MIT Media Lab’s Michael Casey, co-author ofThe Truth Machine: The Blockchain and the Future of Everything, talks withGlobal Financeabout how the new technology could change business—and how business leaders might need to change their thinking to take advantage of it.
Global Finance: In what ways do business leaders need to adjust their thinking to take advantage of blockchain?
Michael Casey: [Executives] think that monopoly power is the path to wealth, so they focus on gaining as much market share as possible. To them, the sharing economy is problematic, because it means you gain power by sharing access to decentralized pools [of consumers]. But there are huge cost efficiencies to be gained by solving the trust problem.
GF: Why do we even need blockchain? Isn’t today’s internet adequate?
Casey: The internet we built is a problematic system. What was built was a physical infrastructure. What we’re building now is a social infrastructure, and anything social is more complex than anything built in a garage. The original sin of the internet is that, although it’s a decent framework for disseminating data, it doesn’t do as well at value transfers. This is blockchain’s big new step.
This is an enabling technology which is much more efficient than we are at making resource decisions. Self-driving cars will figure out how to best deal with congestion. Say you need to go to the hospital in a hurry and you want that driver ahead of you to move. A smart contract can pay that person to pull over. This transaction is enabled by a decentralized trust mechanism. You can’t put a bank in the middle.
[Blockchain’s database-management system] is creating a real cloud which, up to now, has just been other companies’ servers. We can now be paid for use of our excess computing power via the sharing economy.
GF: Why are the Walmarts of the world looking at blockchain now?
Casey: There’s enormous value to be had from a federated blockchain. It applies to supply chains in a very real way. Right now, there’s a cost of trust—it’s hidden, but it’s huge. There are multiple entities with the same goal [to sell and resell the same goods] who don’t trust each other, and this lack of trust requires reconciliation of ledgers. But if there’s one immutable ledger hosted on multiple nodes, you don’t have that problem.
Record keeping is the means by which we establish a set of facts. Right now [we are experiencing] a crisis in the need to trust intermediaries. The blockchain eliminates the need for trust. Arriving at consensus around economic activity is really quite liberating.
GF: Is all this going to chip away at national treasuries and central banks?
Casey: Yes. It’s not going to happen tomorrow. It’ll take a while. But the [typical] nation-state doesn’t know what to do with the internet. As for bitcoin, people hoard it and you don’t want a currency that’s being hoarded because it doesn’t circulate.

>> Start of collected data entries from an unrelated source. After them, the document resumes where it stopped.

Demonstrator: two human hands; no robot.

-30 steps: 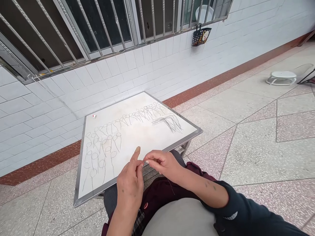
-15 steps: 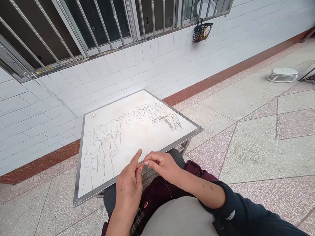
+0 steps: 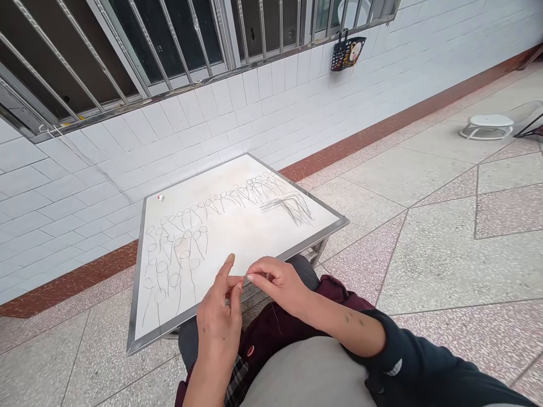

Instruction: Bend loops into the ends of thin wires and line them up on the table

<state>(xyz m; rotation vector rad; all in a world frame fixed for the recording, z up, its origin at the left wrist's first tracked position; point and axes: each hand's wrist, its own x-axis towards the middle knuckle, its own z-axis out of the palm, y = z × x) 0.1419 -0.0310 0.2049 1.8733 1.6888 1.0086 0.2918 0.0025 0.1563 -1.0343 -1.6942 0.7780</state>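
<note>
Above the near edge of the white table, my left hand (image 3: 220,314) and my right hand (image 3: 282,285) meet at the fingertips. Both pinch what looks like a thin dark wire, mostly hidden by the fingers. One finger of the left hand points up, off the pinch. A fine loose end of the wire (image 3: 278,321) hangs under the right hand, over the dark red cloth on my lap. Many wires bent into a round loop with a tail (image 3: 194,264) lie in rows on the tabletop. To their right is a loose bundle of straighter wires (image 3: 292,208).
The metal-edged table (image 3: 229,249) stands by a white tiled wall under a barred window. A small red-and-white item (image 3: 160,198) lies in its far left corner. A black basket (image 3: 348,53) hangs from the bars. A low white stool (image 3: 487,125) stands on the floor at right.
My left hand has shifted slightly left and up, its fingertips a little farther from the right hand's. The hanging wire end has swung left.
</note>
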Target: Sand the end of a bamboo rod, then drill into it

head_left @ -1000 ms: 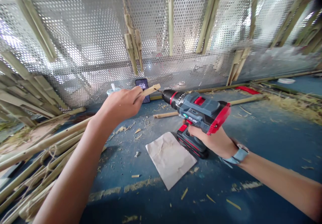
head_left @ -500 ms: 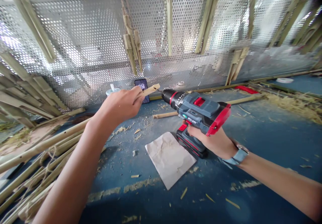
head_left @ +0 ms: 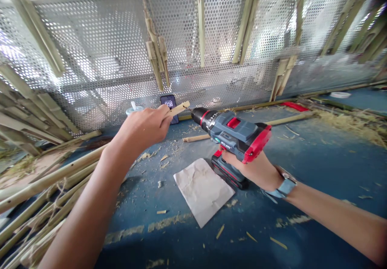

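My left hand (head_left: 146, 128) is closed around a short bamboo piece (head_left: 179, 108), whose free end points right toward the drill. A blue, black and red cordless drill (head_left: 232, 130) is in my right hand (head_left: 252, 168), fingers wrapped round its handle. The drill's thin bit meets or nearly meets the bamboo's end, near a dark notch; exact contact is too small to tell. Behind my left hand a phone (head_left: 168, 101) leans upright, partly hidden. Below the drill lies a creased sheet of paper (head_left: 203, 192) on the blue table (head_left: 145, 245).
Long bamboo poles (head_left: 51, 176) lie at the left. Another bamboo stick (head_left: 196, 138) lies behind the drill. A perforated metal panel (head_left: 115, 39) with hanging bamboo stands at the back. A lidded cup (head_left: 134, 108), a red item (head_left: 294, 106) and shavings (head_left: 347, 126) are further back.
The drill has shifted slightly left and tilted a little, closer to the bamboo's end. My left hand still holds the bamboo piece; the whole view has moved slightly.
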`<act>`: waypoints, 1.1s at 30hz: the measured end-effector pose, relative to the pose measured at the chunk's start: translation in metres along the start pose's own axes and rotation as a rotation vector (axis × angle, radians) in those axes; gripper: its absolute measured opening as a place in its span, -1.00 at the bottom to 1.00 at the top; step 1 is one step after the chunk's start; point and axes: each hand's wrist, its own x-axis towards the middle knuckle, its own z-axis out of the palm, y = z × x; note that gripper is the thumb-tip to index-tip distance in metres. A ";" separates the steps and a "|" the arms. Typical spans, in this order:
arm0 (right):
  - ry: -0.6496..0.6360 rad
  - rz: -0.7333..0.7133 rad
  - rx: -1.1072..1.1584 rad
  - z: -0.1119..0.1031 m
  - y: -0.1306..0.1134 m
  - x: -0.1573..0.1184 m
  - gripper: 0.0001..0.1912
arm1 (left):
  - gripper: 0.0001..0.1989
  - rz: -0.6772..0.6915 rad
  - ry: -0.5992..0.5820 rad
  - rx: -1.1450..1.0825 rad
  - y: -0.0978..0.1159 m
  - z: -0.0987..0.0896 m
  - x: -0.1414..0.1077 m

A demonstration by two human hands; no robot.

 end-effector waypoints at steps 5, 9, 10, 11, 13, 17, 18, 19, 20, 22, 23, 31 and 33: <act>0.014 -0.072 -0.007 0.001 0.000 0.000 -0.85 | -0.73 -0.002 -0.009 0.006 0.002 -0.003 -0.001; 0.019 -0.101 -0.053 0.001 0.000 0.000 -0.82 | -0.73 -0.014 -0.019 0.008 0.003 -0.004 -0.001; 0.013 -0.105 -0.060 0.001 0.000 0.000 -0.82 | -0.73 -0.014 -0.019 0.006 0.003 -0.004 -0.001; 0.005 -0.103 -0.059 0.002 0.000 0.001 -0.82 | -0.72 -0.012 -0.018 0.001 0.002 -0.003 0.000; -0.005 -0.078 -0.042 0.002 0.001 0.002 -0.86 | -0.71 -0.009 -0.021 -0.010 0.001 -0.001 0.001; -0.034 0.000 -0.028 0.004 0.004 0.002 -0.94 | -0.69 -0.026 -0.053 -0.054 -0.001 0.000 0.004; -0.033 0.003 -0.039 0.004 0.005 0.001 -0.93 | -0.69 -0.026 -0.054 -0.063 -0.002 0.000 0.004; -0.024 0.000 -0.055 0.005 0.006 0.000 -0.91 | -0.68 -0.024 -0.051 -0.068 -0.002 -0.001 0.004; -0.010 -0.004 -0.076 0.005 0.006 0.000 -0.88 | -0.67 -0.021 -0.047 -0.068 -0.003 -0.001 0.004; 0.007 -0.011 -0.121 0.006 0.007 -0.001 -0.85 | -0.65 -0.022 -0.043 -0.057 -0.003 -0.003 0.004; 0.009 -0.012 -0.142 0.006 0.007 -0.002 -0.84 | -0.64 -0.025 -0.046 -0.050 -0.003 -0.004 0.003; -0.051 -0.032 -0.163 0.005 0.006 -0.002 -0.89 | -0.69 -0.020 -0.048 -0.019 -0.001 -0.006 0.000; -0.048 -0.027 -0.128 0.005 0.006 -0.002 -0.85 | -0.69 -0.026 -0.047 -0.002 -0.001 -0.005 -0.001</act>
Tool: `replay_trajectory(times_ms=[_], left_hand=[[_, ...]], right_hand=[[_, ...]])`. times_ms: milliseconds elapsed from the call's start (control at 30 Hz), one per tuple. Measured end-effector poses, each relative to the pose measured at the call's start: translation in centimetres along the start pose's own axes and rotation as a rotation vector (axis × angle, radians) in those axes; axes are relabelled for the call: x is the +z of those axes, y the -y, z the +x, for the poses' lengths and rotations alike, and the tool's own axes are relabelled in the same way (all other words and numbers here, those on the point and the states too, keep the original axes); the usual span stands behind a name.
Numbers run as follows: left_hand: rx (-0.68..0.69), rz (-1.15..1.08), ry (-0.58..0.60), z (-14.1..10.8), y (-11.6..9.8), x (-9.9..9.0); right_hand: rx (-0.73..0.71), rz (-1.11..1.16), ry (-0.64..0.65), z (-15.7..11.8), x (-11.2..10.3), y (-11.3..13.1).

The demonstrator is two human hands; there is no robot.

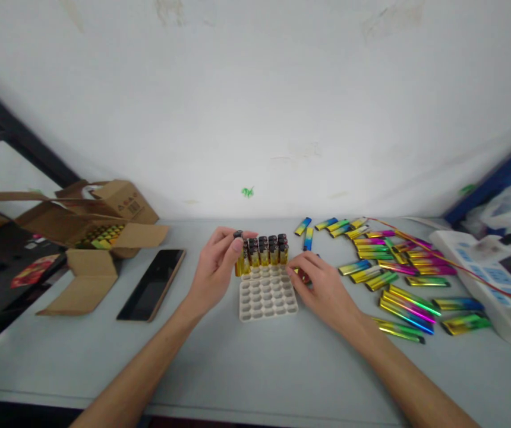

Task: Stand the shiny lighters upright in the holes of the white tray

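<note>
A pale tray [268,309] with rows of round holes lies in front of me. Several small gold tubes with black tops [273,252] stand upright in its far rows. My left hand [217,261] pinches one more gold tube with a black top [238,266] between thumb and fingers, upright at the tray's far left corner. At the tray's right edge, my right hand [315,280] has its fingers curled together, thumb and forefinger close to the rim. A bit of something shiny and yellow shows under those fingers, mostly hidden.
Many shiny gradient-coloured flat tubes [409,303] are scattered on the right, beside a white power strip [487,279] with a thin red and yellow wire. A black phone [152,285] lies at left, near an open cardboard box [90,270] holding more tubes. A white wall [255,119] rises behind.
</note>
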State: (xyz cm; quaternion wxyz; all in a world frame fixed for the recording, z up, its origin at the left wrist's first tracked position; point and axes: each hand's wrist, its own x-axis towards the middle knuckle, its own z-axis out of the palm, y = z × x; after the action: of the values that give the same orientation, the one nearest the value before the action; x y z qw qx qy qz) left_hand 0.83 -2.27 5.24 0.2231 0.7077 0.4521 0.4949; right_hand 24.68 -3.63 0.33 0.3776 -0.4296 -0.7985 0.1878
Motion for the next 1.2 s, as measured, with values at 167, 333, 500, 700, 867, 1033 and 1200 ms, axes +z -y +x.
replay_trajectory(times_ms=[167,333,500,700,867,1033,1200], left_hand=[[0.048,0.1,0.068,-0.2,1.3,0.2],[0.231,0.239,0.104,-0.2,1.8,0.3],[0.362,0.378,0.154,0.2,1.8,0.0],[0.316,0.377,0.19,0.3,1.8,-0.5],[0.243,0.334,0.239,0.3,1.9,-0.7],[0.299,0.355,0.249,0.5,2.6,-0.8],[0.305,0.329,0.238,0.6,2.9,-0.8]], right_hand=[[-0.027,-0.008,0.072,-0.2,0.3,-0.2],[-0.039,-0.027,0.08,-0.3,0.5,-0.4],[-0.023,-0.032,0.078,-0.3,0.5,-0.5],[-0.017,-0.006,0.093,-0.1,0.1,-0.2],[-0.015,-0.028,0.079,0.0,-0.1,-0.2],[0.009,-0.037,0.052,0.2,-0.5,-0.4],[0.024,-0.071,0.031,0.5,-1.2,-0.7]])
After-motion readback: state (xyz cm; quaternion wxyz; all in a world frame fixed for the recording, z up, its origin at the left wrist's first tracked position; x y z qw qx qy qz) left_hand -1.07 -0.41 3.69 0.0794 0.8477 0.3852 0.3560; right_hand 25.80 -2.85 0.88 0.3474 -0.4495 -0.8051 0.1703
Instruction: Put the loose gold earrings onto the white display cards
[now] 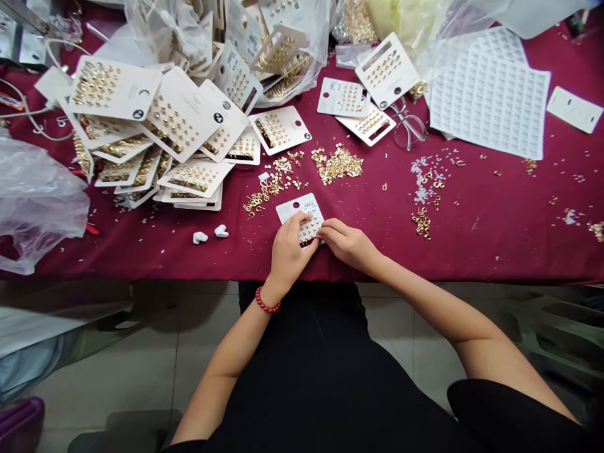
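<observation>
A white earring card with rows of small studs lies near the table's front edge, its price label and round hole uppermost. My left hand is closed on the card's left and lower side, with fingers across its face. At the card's right edge, my right hand has its fingertips pinched together; whatever is between them is too small to make out. Just beyond the card lie a heap of small gold pieces and a looser scatter of gold earring parts.
A large pile of filled earring cards stands at the left, beside plastic bags. Two white earbuds lie left of my hands. Farther right are glasses, gold hoops, clear bits and a sticker sheet.
</observation>
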The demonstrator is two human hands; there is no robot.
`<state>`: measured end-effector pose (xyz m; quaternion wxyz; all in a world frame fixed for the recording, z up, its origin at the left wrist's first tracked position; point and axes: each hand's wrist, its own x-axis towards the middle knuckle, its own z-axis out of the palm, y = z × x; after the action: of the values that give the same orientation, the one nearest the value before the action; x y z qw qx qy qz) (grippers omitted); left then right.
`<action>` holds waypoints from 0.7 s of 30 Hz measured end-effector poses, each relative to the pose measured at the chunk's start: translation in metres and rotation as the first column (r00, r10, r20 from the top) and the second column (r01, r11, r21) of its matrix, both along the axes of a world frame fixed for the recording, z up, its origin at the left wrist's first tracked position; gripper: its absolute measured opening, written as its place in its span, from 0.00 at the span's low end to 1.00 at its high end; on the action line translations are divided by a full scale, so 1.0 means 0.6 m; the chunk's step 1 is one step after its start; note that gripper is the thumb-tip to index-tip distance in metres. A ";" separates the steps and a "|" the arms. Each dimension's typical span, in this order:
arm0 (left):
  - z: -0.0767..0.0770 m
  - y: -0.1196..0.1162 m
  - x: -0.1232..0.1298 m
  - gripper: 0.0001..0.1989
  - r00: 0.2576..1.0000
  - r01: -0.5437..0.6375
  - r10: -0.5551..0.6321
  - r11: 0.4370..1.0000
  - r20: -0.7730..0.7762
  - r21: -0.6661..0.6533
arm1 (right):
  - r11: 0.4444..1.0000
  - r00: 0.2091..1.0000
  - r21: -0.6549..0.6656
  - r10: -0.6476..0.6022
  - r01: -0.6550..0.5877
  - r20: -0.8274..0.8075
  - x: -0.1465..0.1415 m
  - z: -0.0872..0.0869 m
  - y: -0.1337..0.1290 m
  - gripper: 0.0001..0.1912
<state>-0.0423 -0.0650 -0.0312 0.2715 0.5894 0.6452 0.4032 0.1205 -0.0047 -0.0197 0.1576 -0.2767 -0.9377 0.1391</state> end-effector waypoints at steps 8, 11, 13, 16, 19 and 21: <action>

I don’t think bitcoin will ever be a global currency to buy a cup of coffee with. But that’s a design feature. Its potential is as a reserve asset.
GF: Isn’t there a lot of risk involved in putting your company’s data on the blockchain? What if data is entered incorrectly?
Casey: We call it the “last-mile problem,” or “GIGO” for “garbage in, garbage out.” Even if we have greater confidence in the input from automated sources, it’ll never be perfect. But we shouldn’t be saying, “Why not give up, because it’s impossible [to be perfect]?” And even though [a blockchain ledger] is immutable and you can’t erase the data, you can always reverse the transaction. And the architecture of blockchain is less vulnerable to hacking. It’s a much more secure method than a centralized honeypot of data.
Potentially, you could create a pool of collusion. That hasn’t happened yet, maybe because there are much broader social aspects [to cryptocurrency]. There are very strong incentives not to do undermine a blockchain’s immutability. A lot of vested interest would be destroyed. I believe in the wisdom of the crowd—it inherently produces better results.
GF: We’ve seen reports stating that bitcoin mining requires more electricity over the course of a year than it takes to power any of 20 European countries. How do you justify the expense and environmental impact?
Casey: I don’t want to diminish the fact that it’s inefficient. All they do is “hash”—look for a number. You don’t get proof-of-work unless it’s a pointless waste of energy. If we stick with fossil fuels, we’d destroy the planet, so bitcoin miners sit where electricity is cheapest and renewable.
GF: What is your view of initial coin offerings (ICOs), the blockchain economy’s most notable source of funding?
Casey: It’s full of charlatans. There are lots of scams. I’m not a fan of most ICOs, with their flimsy white papers and crazy ideas. An ICO, ideally, is a way to seed a network that has a reason to require a token to access and is seeking as broad a distribution as possible.